Das Problematische an dem Antrag der Jungen Union:

Die verpflichtende psychologische Beratung für Minderjährige wird häufig als problematisch gesehen, weil sie impliziert, dass trans Identität grundsätzlich erklärungsbedürftig oder pathologisch sei. Viele Aktivist:innen argumentieren, dass dies das Prinzip der Selbstbestimmung untergräbt und den Zugang zu rechtlicher Anerkennung verzögert. Dokumentationspflichten und familiengerichtliche Zustimmungspflichten verstärken diesen Eindruck bürokratischer Hürden.

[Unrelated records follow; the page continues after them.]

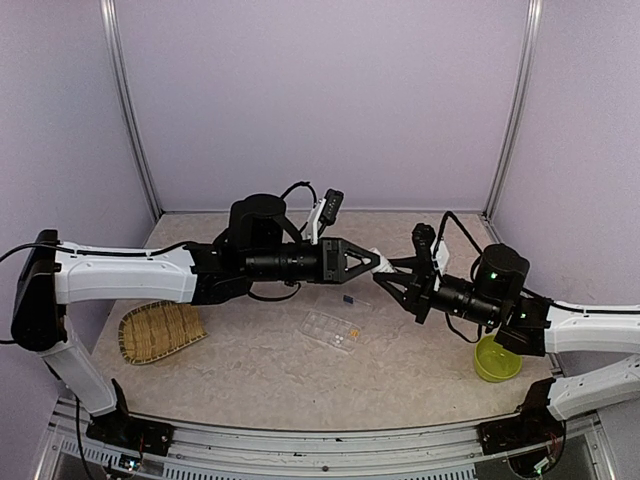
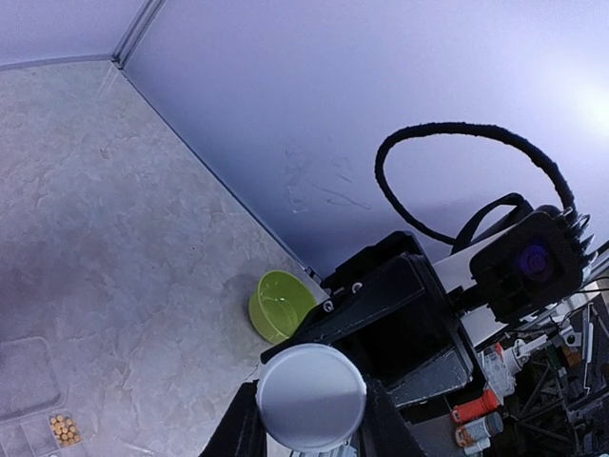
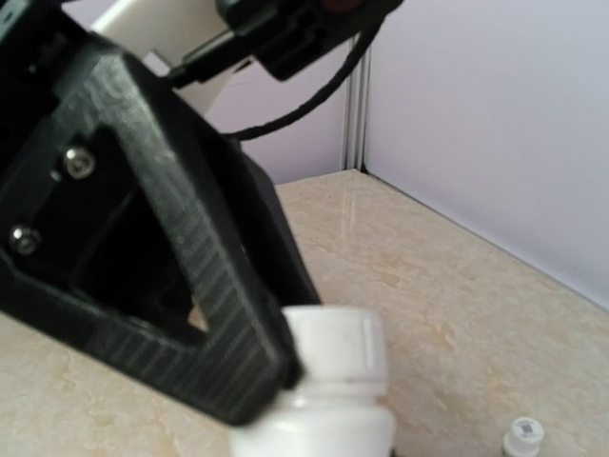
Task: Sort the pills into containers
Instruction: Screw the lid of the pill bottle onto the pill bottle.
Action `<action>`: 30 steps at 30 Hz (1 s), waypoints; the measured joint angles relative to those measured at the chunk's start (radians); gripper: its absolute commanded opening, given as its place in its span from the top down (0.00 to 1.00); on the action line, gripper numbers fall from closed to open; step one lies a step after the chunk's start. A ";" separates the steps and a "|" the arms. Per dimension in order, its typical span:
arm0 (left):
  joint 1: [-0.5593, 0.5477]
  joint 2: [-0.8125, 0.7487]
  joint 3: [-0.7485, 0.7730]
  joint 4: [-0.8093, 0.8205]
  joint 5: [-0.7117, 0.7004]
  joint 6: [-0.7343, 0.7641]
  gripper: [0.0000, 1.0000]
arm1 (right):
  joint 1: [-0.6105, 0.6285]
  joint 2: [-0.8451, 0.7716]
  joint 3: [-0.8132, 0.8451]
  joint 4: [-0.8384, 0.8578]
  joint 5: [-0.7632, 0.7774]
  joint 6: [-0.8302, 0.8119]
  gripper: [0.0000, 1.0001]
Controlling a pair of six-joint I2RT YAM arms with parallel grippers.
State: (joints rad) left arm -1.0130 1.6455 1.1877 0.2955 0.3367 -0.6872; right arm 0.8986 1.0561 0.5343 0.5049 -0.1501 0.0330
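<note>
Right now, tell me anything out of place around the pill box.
One dark speck lies by the far edge of the clear box, outside its compartments, while the orange pills sit together inside one. It looks like a stray pill. Nothing else stands out.

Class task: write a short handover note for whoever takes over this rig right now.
Left pincer: shut on the white bottle's cap.
Right pincer: shut on the bottle's body, held above the table.
Clear box lies on the table below, orange pills in one compartment.
Done: those pills placed.
Left: cap still on; likely unscrew it, sort the rest.
</note>
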 measured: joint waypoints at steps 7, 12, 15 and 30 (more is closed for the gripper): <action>0.000 -0.003 -0.007 0.011 0.002 0.000 0.89 | 0.000 0.000 -0.001 0.003 -0.011 0.013 0.50; 0.000 -0.007 -0.008 0.026 0.001 0.001 0.89 | 0.000 0.000 0.000 0.001 -0.045 0.012 0.23; 0.001 -0.018 -0.009 0.027 -0.001 0.003 0.89 | 0.000 0.000 0.000 0.000 -0.049 0.015 0.02; 0.006 -0.078 -0.022 0.023 0.001 0.087 0.89 | -0.002 -0.031 0.020 -0.091 -0.075 0.010 0.00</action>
State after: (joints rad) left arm -1.0065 1.5677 1.1660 0.3183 0.3378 -0.5999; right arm 0.8963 1.0256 0.5541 0.4141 -0.2249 0.0425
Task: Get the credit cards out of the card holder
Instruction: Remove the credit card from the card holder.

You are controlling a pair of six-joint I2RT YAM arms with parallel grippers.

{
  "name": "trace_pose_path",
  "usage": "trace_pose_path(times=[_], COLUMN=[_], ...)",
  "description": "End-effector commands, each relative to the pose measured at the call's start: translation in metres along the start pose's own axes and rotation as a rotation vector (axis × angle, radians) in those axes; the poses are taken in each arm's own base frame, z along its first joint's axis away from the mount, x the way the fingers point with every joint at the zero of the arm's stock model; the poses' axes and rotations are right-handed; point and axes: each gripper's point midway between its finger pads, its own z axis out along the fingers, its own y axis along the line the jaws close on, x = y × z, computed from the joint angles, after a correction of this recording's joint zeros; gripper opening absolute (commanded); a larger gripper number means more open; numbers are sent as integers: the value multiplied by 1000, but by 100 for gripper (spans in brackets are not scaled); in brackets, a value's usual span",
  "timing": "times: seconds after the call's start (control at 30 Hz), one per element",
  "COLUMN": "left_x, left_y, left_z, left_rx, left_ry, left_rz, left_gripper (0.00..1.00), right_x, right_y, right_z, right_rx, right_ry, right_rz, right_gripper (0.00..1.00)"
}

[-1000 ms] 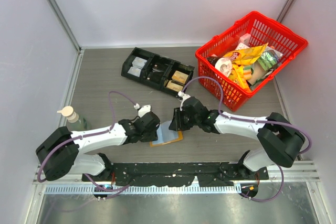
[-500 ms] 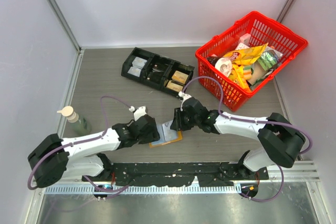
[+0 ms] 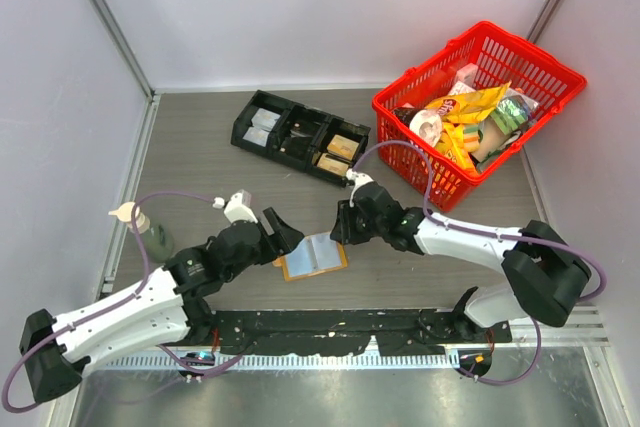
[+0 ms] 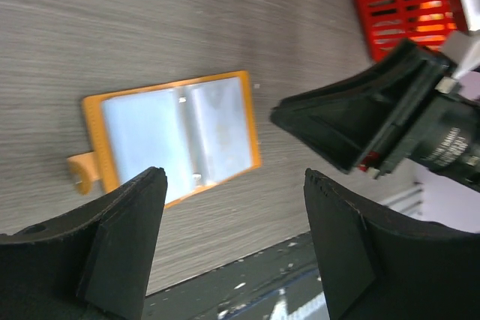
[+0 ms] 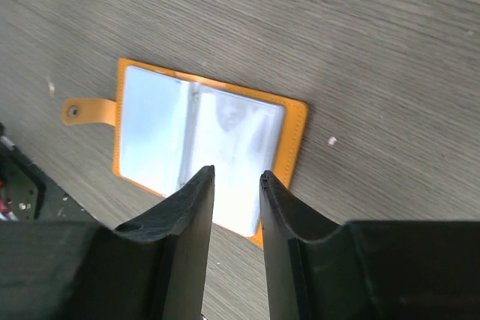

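Zero cards out yet: on the counter (image 3: pixel 200 147) the left gripper (image 3: pixel 279 236) hangs with jaws wide and empty, the right gripper (image 3: pixel 341 231) hovers with jaws narrow and empty, and the holder (image 3: pixel 315 257) lies open flat between them, every pull left to do.

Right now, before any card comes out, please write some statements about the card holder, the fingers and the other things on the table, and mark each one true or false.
1. The small flat tan-orange bifold card holder lies open on the grey wood-grain table. True.
2. The left fingers are shut on the card holder. False: they are spread wide and hold nothing.
3. The red plastic mesh basket is empty. False: it is full of packets.
4. The black compartment tray lies farther from the arm bases than the card holder. True.
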Motion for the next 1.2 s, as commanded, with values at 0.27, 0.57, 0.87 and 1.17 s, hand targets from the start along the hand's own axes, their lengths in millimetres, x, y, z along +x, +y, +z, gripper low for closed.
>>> trace_pose_path(times=[0.27,0.57,0.87,1.17], left_x=[8,49,70,76], left_y=[-30,56,75,72], left_z=[32,43,54,60], left_rx=[10,-292,-342,-328], left_ry=[49,181,243,266], left_rz=[80,196,208,194], left_gripper=[76,70,61,52], right_x=[-9,9,17,17], right_y=[22,0,1,4], right_z=[7,18,25,22], right_rx=[-169,-71,-82,-96], right_ry=[-9,57,93,95], right_rz=[16,37,42,41], right_gripper=[33,36,36,36])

Besonders kritisch dürfte die Meldepflicht an Sicherheitsbehörden bewertet werden. Sie kann als Stigmatisierung empfunden werden, da sie Geschlechtsänderungen indirekt mit Missbrauchs- oder Sicherheitsrisiken verknüpft. Ähnlich werden Zugangskontrollen zu Schutzräumen gesehen: Aktivist:innen befürchten, dass trans Frauen dadurch pauschal unter Generalverdacht geraten könnten.

Auch die Möglichkeit der Rücknahme bei „Missbrauch“ wirft Fragen auf. Aus Aktivist:innenperspektive besteht die Sorge, dass unklare Kriterien Rechtsunsicherheit schaffen und legitime Identitätsentscheidungen delegitimieren könnten.

Insgesamt könnten die Vorschläge als Verschiebung von Selbstbestimmung hin zu stärkerer Kontrolle interpretiert werden, was Ängste vor zusätzlicher Stigmatisierung und gesellschaftlicher Ausgrenzung verstärken kann.